Get a list of all VMs in the project

root@labcontrol1001:~# OS_TENANT_NAME=<project-name> openstack server list
+--------------------------------------+------------------+--------+--------------------+
| ID                                   | Name             | Status | Networks           |
+--------------------------------------+------------------+--------+--------------------+
| d4730c86-a6cc-4cb1-9ebe-a84f26926f24 | hhvm-jmm-vp9     | ACTIVE | public=10.68.19.57 |
| 34522cd3-9628-4035-9faa-6d12e55b0f9f | hhvm-stretch-jmm | ACTIVE | public=10.68.20.46 |
| db3a0098-8707-49bd-846f-9b9629c63658 | hhvm-jmm         | ACTIVE | public=10.68.16.91 |
+--------------------------------------+------------------+--------+--------------------+

Migrate VMs one by one

root@labcontrol1001:~# wmcs-region-migrate d4730c86-a6cc-4cb1-9ebe-a84f26926f24

See what broke

Special Concerns for Kubernetes Nodes

When moving a Kubernetes worker (or anything that connects to the flannel network for that matter), you must reload ferm on every flannel etcd node (currently that means tools-flannel-etcd-0[1-3].tools.eqiad.wmflabs). After that, run puppet on the worker node to put everything to rights.

That said, don't forget that some worker nodes still have a broken image that has a bad resolve.conf. Do check that.
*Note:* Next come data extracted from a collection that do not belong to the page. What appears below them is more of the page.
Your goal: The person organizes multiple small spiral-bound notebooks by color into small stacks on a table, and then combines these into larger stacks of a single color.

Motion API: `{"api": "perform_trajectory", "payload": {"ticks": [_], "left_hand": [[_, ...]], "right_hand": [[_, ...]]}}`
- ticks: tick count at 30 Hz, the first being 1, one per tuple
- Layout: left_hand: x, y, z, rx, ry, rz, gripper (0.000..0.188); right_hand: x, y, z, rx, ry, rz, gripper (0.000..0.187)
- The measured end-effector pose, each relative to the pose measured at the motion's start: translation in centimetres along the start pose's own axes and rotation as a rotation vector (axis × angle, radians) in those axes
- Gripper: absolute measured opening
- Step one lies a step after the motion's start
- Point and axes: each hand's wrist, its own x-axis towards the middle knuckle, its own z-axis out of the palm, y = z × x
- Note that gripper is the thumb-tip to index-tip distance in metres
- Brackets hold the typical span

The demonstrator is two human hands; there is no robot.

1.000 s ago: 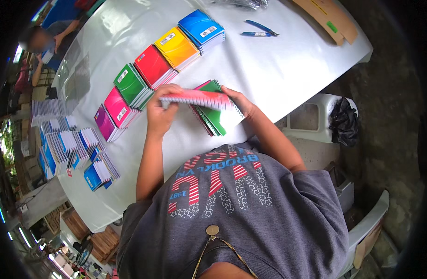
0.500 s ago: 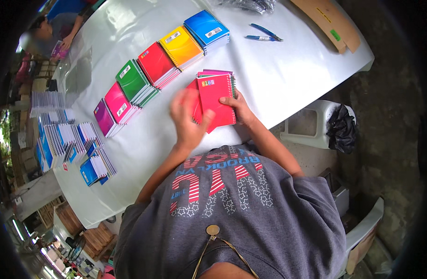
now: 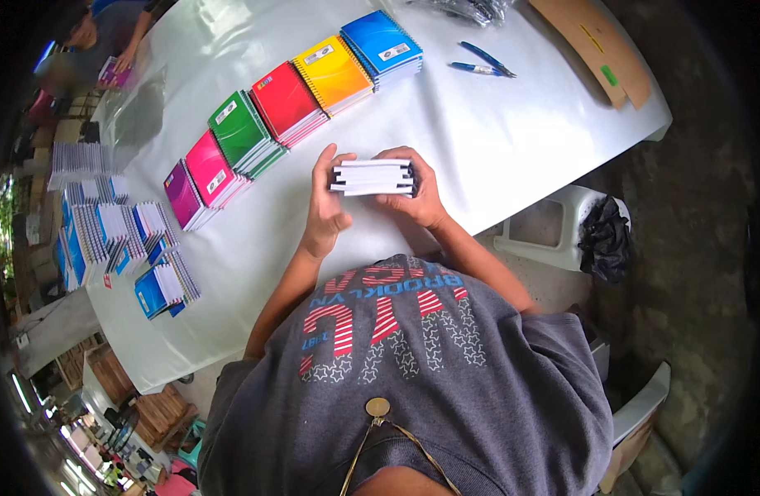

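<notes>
A small stack of spiral notebooks (image 3: 372, 177) is held upright above the white table, its white page edges turned up and its covers hidden. My right hand (image 3: 419, 192) grips the stack's right end, fingers on the far side and thumb on the near side. At the left end, my left hand (image 3: 324, 207) rests its fingers against the stack, its thumb stretched out away from the pages. Beyond my hands runs a slanting row of notebook piles: purple (image 3: 181, 193), pink (image 3: 209, 168), green (image 3: 238, 124), red (image 3: 284, 97), yellow (image 3: 331, 70) and blue (image 3: 378, 41).
Many blue-covered notebooks (image 3: 115, 227) stand in bunches at the table's left side. Two blue pens (image 3: 486, 62) and a cardboard piece (image 3: 591, 45) lie at the far right. A white plastic stool (image 3: 554, 227) with a black bag stands right. Another person (image 3: 107, 50) is at far left.
The notebooks in my hands have tipped from showing a red cover to showing their page edges. My left hand, blurred before, has come against the stack's left end.
</notes>
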Motion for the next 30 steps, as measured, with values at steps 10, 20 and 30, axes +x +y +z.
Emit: {"api": "perform_trajectory", "payload": {"ticks": [10,20,30], "left_hand": [[0.0,-3.9,-1.0,0.188,0.005,-0.082,0.063],[0.2,-4.8,-2.6,0.659,-0.202,-0.026,0.030],[1.4,-3.5,-0.7,0.598,-0.163,-0.076,0.048]], "right_hand": [[-0.5,2.2,-0.5,-0.179,0.083,0.014,0.060],[-0.9,2.7,-0.9,-0.357,0.074,0.017,0.061],[-0.5,0.2,-1.2,-0.097,0.091,0.070,0.061]]}}
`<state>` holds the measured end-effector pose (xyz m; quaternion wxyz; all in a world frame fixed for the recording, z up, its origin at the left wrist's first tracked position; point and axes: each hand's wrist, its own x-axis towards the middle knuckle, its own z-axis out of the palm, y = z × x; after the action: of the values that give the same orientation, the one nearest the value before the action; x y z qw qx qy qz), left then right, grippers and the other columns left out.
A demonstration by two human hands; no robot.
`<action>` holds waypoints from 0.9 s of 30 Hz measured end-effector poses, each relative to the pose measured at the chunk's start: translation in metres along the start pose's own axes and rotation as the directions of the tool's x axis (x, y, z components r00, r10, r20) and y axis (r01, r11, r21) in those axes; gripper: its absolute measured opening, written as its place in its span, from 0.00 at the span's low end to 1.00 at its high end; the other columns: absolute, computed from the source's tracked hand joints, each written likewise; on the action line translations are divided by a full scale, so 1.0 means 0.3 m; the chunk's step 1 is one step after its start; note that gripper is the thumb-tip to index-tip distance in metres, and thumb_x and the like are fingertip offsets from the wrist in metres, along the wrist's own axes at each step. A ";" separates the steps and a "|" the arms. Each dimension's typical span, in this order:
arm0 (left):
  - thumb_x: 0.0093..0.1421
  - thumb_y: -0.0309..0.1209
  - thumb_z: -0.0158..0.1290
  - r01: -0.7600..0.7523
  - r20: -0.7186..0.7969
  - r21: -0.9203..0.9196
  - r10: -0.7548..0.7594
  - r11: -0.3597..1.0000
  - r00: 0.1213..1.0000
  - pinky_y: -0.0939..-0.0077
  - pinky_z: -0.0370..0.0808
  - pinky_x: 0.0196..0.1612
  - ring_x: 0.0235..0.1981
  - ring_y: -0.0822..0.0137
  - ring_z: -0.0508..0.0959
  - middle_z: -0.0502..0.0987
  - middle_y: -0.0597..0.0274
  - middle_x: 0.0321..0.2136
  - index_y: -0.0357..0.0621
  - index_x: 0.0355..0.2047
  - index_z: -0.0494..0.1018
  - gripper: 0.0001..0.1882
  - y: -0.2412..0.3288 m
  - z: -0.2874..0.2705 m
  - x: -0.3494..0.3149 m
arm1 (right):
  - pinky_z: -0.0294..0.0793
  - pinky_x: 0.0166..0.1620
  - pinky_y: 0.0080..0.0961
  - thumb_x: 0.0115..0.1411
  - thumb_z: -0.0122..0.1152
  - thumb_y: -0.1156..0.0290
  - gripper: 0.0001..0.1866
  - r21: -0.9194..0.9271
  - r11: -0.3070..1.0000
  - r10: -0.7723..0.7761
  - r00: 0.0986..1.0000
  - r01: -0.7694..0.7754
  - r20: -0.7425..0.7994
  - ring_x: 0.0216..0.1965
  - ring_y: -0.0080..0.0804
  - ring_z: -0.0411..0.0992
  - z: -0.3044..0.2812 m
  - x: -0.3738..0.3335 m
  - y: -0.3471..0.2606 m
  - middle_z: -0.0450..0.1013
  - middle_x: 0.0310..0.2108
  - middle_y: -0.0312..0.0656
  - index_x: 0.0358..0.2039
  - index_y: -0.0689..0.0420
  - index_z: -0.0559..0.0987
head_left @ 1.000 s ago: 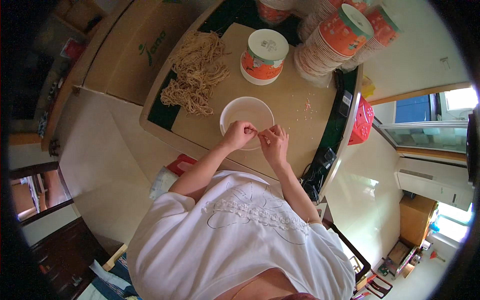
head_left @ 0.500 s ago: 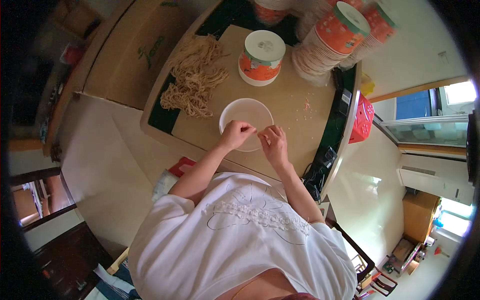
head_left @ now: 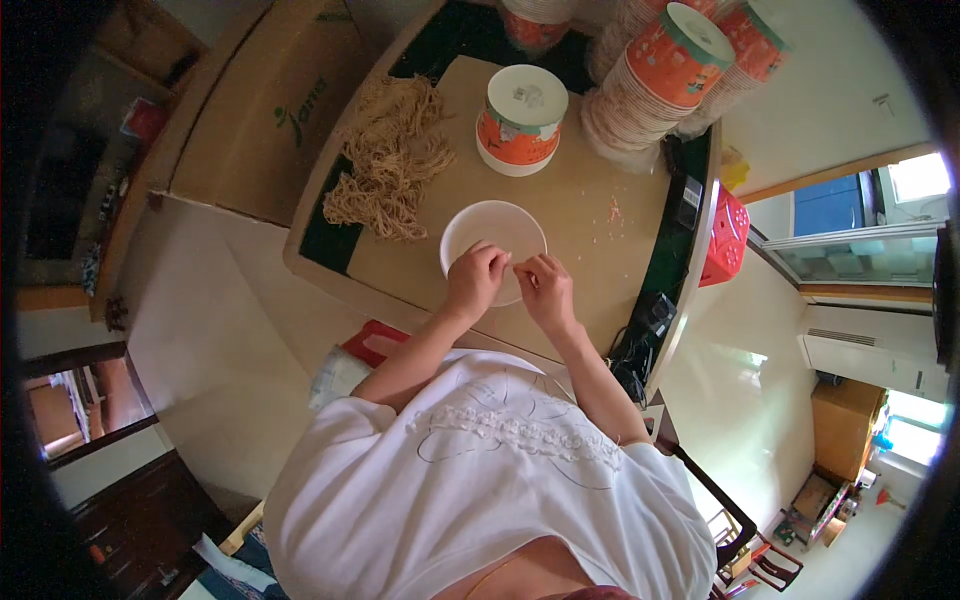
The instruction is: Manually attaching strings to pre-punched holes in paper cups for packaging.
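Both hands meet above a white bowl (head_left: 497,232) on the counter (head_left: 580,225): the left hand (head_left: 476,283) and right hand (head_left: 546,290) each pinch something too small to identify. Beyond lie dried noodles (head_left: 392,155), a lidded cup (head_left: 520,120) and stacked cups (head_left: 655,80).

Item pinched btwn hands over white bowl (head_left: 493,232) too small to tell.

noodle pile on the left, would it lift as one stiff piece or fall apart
The noodle pile is thin, tangled dry strands, so it probably lifts in light clumps rather than whole. Strands look brittle and may snap or shed bits; crumbs already lie on the table.
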<state>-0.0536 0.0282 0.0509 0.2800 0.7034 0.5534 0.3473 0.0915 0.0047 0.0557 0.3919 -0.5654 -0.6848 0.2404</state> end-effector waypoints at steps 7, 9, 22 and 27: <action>0.56 0.29 0.53 0.144 0.149 -0.173 -0.118 0.974 0.982 0.70 0.70 0.25 0.21 0.61 0.76 0.75 0.53 0.20 0.37 0.25 0.72 0.07 0.042 -0.030 0.007 | 0.71 0.31 0.27 0.49 0.61 0.80 0.06 -0.005 1.000 0.021 0.999 -0.021 -0.043 0.25 0.35 0.71 -0.020 -0.018 -0.033 0.73 0.24 0.42 0.29 0.58 0.78; 0.55 0.27 0.54 0.181 0.150 -0.241 -0.147 0.954 0.978 0.71 0.70 0.24 0.20 0.64 0.76 0.75 0.55 0.18 0.36 0.25 0.72 0.06 0.049 -0.036 -0.003 | 0.71 0.31 0.27 0.49 0.62 0.80 0.06 0.014 1.000 0.021 0.998 -0.020 -0.061 0.26 0.35 0.71 -0.018 -0.031 -0.015 0.73 0.24 0.41 0.29 0.58 0.78; 0.54 0.24 0.54 0.075 0.202 -0.275 -0.019 0.959 0.979 0.78 0.70 0.28 0.23 0.71 0.74 0.73 0.60 0.22 0.36 0.24 0.70 0.05 0.131 -0.135 -0.032 | 0.68 0.28 0.26 0.48 0.62 0.80 0.04 0.197 0.974 0.110 0.994 -0.110 0.011 0.27 0.34 0.69 -0.049 -0.060 -0.059 0.69 0.24 0.42 0.26 0.58 0.78; 0.55 0.23 0.54 0.121 0.164 -0.426 -0.055 0.897 0.985 0.84 0.67 0.27 0.23 0.81 0.69 0.72 0.69 0.21 0.38 0.24 0.71 0.04 0.159 -0.159 -0.026 | 0.68 0.28 0.25 0.49 0.62 0.80 0.04 0.212 0.967 0.135 0.990 -0.138 0.030 0.26 0.33 0.69 -0.031 -0.080 -0.004 0.69 0.24 0.42 0.27 0.59 0.77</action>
<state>-0.0649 0.0102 0.1153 0.4853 0.6212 0.4711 0.3959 0.0997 -0.0198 0.0557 0.4276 -0.5640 -0.6174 0.3434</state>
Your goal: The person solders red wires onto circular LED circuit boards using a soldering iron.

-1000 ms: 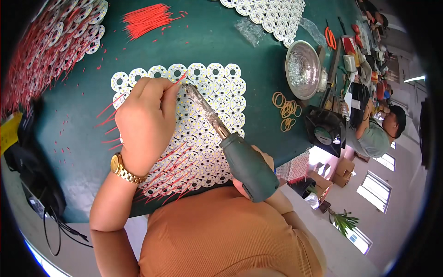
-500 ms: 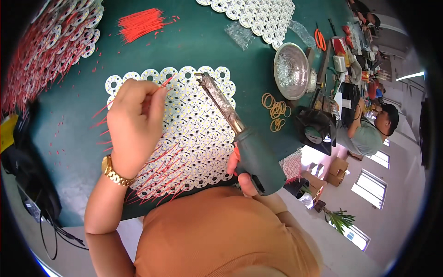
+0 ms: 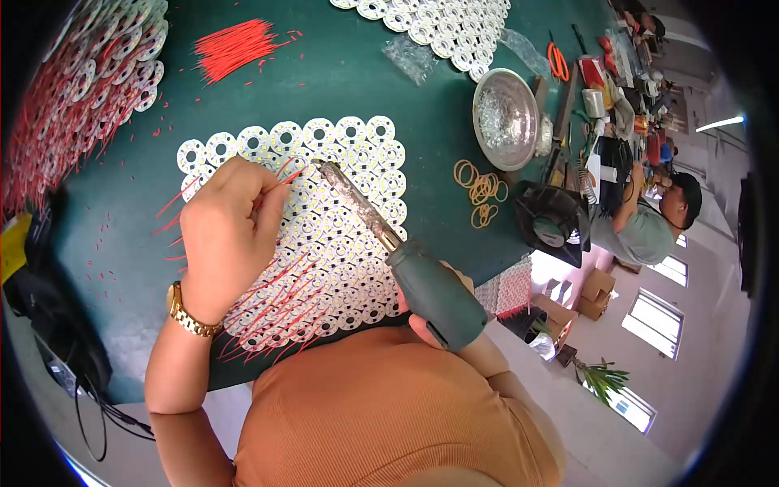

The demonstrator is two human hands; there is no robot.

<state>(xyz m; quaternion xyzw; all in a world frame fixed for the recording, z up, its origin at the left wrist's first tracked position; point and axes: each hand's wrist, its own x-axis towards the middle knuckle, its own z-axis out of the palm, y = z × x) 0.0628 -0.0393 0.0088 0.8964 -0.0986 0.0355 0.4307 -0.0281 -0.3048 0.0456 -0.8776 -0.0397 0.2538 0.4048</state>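
Soldering iron has swung left since the previous frame; tip now just beside the wire at the left hand, which has itself come nearer the near edge of the worktop. Left hand: thumb and forefinger pinched on a red wire, other fingers curled. Wire projects right from the fingertips, over the panel of round boards. Right hand: closed round the green handle, partly hidden. Panel lies by worktop's near edge, beneath left hand. Metal bowl toward right edge.
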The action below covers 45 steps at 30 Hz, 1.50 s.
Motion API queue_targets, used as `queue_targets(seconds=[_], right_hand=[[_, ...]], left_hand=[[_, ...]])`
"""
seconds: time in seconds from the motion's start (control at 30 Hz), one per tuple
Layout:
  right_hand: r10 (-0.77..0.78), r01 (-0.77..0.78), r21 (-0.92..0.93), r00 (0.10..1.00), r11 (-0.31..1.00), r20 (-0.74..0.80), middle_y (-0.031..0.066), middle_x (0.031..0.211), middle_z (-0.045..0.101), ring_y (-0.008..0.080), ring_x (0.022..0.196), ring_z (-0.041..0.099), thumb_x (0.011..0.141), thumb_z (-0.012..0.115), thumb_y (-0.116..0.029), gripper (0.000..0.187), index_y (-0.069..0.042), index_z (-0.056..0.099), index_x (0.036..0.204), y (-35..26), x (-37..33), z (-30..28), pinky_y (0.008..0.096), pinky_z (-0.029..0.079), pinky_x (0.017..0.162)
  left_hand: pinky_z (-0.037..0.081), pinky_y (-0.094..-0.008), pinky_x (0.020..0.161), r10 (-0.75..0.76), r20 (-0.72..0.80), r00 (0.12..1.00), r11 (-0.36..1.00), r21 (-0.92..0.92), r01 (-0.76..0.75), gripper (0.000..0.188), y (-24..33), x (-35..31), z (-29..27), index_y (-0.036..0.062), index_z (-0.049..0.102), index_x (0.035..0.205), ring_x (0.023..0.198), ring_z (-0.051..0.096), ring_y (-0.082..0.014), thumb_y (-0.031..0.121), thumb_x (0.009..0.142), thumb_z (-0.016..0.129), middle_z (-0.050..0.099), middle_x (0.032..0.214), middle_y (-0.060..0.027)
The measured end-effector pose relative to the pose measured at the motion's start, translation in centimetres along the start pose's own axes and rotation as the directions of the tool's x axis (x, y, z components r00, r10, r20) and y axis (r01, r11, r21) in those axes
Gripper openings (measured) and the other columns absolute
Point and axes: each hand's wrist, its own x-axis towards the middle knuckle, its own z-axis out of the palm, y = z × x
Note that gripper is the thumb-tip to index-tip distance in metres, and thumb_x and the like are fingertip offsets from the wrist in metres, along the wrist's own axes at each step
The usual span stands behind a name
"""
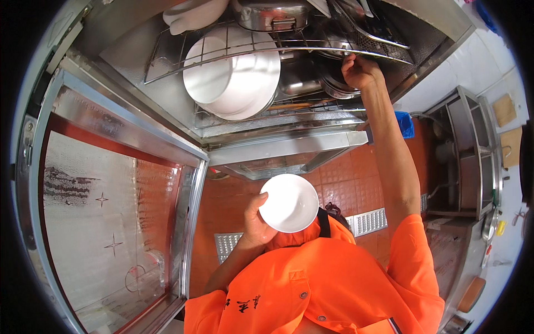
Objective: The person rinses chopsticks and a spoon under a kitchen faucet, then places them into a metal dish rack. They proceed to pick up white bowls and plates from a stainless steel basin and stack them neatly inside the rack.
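Held in front of my orange shirt is a white bowl (290, 205), tilted so its inside shows. My left hand (257, 224) is closed on its left rim, thumb over the edge. My right hand (360, 72) reaches up into the metal cabinet, fingers curled just under the front rail of the upper wire rack (233, 55). Round metal pans (339, 88) sit right beside its fingers. What those fingers grip is hidden. Left of them, large white bowls (231, 83) stand nested on the lower level.
The glass cabinet door (111, 206) hangs open on the left; another door panel (283, 153) juts out below the shelves. A metal casserole (272, 15) and a white dish (194, 14) rest on the upper rack. To the right stands a metal shelf unit (464, 156) over red floor tiles (356, 183).
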Motion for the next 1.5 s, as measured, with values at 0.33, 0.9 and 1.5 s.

Therefore the process for moving a worker node is:

drain and cordon
move with wmcs-region-migrate
fix resolve.conf if needed
sudo systemctl reload ferm on tools-flannel-etcd-0[1-3]
run puppet
uncordon after validating the node is "Ready" in kubectl get nodes

Common issues

Puppet not working because certificate issues. Run sudo rm -rf /var/lib/puppet/ssl in the instance and then run sudo puppet agent -t -v again.